[PROBLEM DETAILS]
Keep only those lines of the records that include the string "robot".

[SUPPLIED DATA]
* * *

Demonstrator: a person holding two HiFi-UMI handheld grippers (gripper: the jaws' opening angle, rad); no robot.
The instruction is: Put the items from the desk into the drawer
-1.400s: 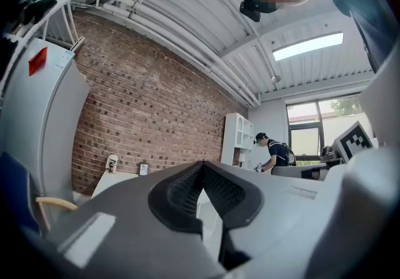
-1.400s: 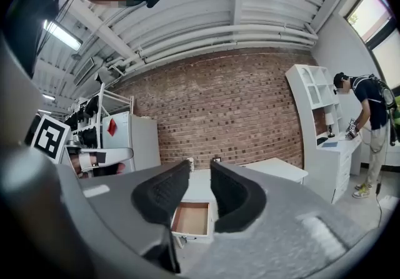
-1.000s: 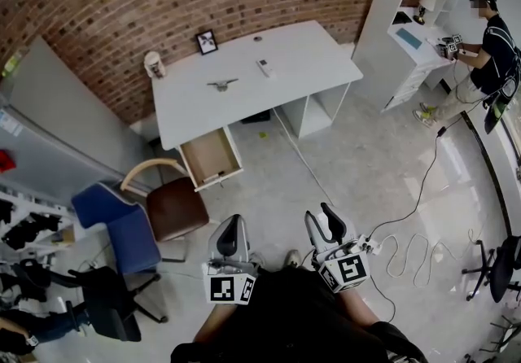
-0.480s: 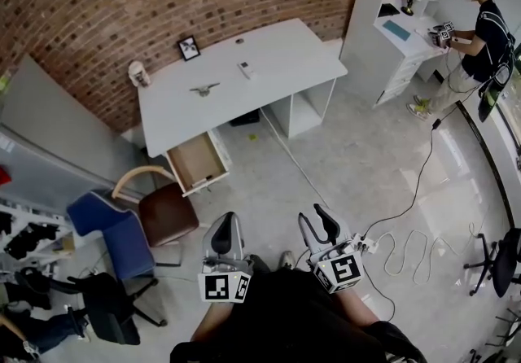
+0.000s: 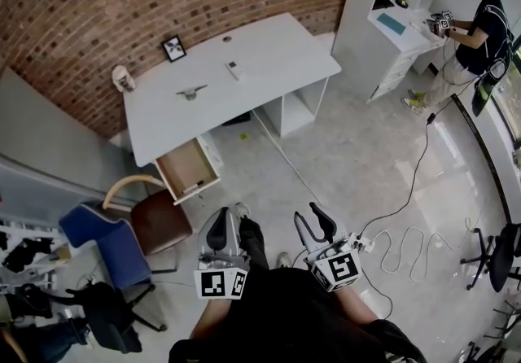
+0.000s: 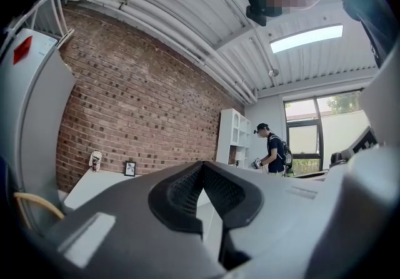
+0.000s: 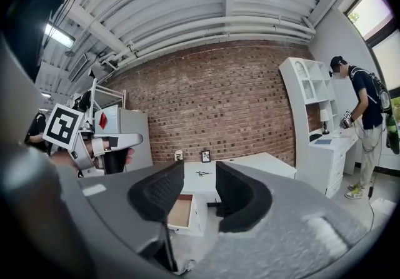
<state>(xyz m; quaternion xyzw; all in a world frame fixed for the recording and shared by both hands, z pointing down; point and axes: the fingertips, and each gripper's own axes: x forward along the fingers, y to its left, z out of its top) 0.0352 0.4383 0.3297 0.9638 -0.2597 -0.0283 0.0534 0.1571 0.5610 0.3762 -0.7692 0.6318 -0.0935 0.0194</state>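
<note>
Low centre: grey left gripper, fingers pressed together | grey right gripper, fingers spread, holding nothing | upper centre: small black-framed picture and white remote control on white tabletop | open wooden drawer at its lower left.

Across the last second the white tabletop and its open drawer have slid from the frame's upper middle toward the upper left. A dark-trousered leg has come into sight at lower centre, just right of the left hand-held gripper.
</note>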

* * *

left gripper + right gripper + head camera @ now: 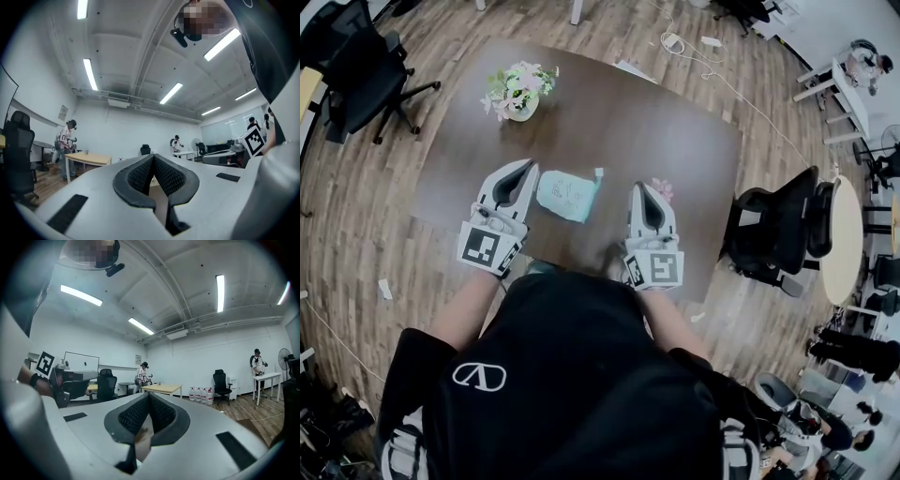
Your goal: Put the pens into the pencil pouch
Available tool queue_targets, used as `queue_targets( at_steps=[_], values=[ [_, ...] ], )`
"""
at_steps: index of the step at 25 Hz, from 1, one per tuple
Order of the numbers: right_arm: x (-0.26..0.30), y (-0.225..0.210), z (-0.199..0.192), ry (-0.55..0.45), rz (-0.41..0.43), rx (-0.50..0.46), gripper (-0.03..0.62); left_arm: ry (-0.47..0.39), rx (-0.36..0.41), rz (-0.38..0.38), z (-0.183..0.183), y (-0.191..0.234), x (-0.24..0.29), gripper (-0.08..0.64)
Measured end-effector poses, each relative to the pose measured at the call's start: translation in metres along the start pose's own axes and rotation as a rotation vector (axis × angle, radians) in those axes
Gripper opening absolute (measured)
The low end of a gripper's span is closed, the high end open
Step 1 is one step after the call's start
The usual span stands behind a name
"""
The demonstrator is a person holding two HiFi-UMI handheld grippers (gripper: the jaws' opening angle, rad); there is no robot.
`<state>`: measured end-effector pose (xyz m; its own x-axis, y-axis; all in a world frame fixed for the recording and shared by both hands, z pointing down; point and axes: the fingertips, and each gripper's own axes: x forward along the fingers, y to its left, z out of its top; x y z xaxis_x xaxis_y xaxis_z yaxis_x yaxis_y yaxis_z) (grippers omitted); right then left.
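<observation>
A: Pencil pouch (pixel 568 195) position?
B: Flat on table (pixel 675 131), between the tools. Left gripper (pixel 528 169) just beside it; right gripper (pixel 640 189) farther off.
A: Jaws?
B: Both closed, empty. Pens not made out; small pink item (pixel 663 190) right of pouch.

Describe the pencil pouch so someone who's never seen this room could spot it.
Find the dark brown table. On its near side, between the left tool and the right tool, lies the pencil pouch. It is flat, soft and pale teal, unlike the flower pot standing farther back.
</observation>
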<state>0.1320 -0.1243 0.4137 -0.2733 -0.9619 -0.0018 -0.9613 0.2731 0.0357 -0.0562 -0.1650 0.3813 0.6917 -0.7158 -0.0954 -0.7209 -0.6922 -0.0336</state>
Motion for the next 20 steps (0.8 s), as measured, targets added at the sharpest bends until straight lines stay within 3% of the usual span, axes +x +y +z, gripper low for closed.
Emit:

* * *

[ANSWER TO THIS PROBLEM]
Demonstrator: a person holding two HiFi-UMI handheld grippers (gripper: the jaws' opening angle, rad); no robot.
The demonstrator is a person holding two HiFi-UMI handheld grippers (gripper: the jaws' opening angle, rad); there is no robot.

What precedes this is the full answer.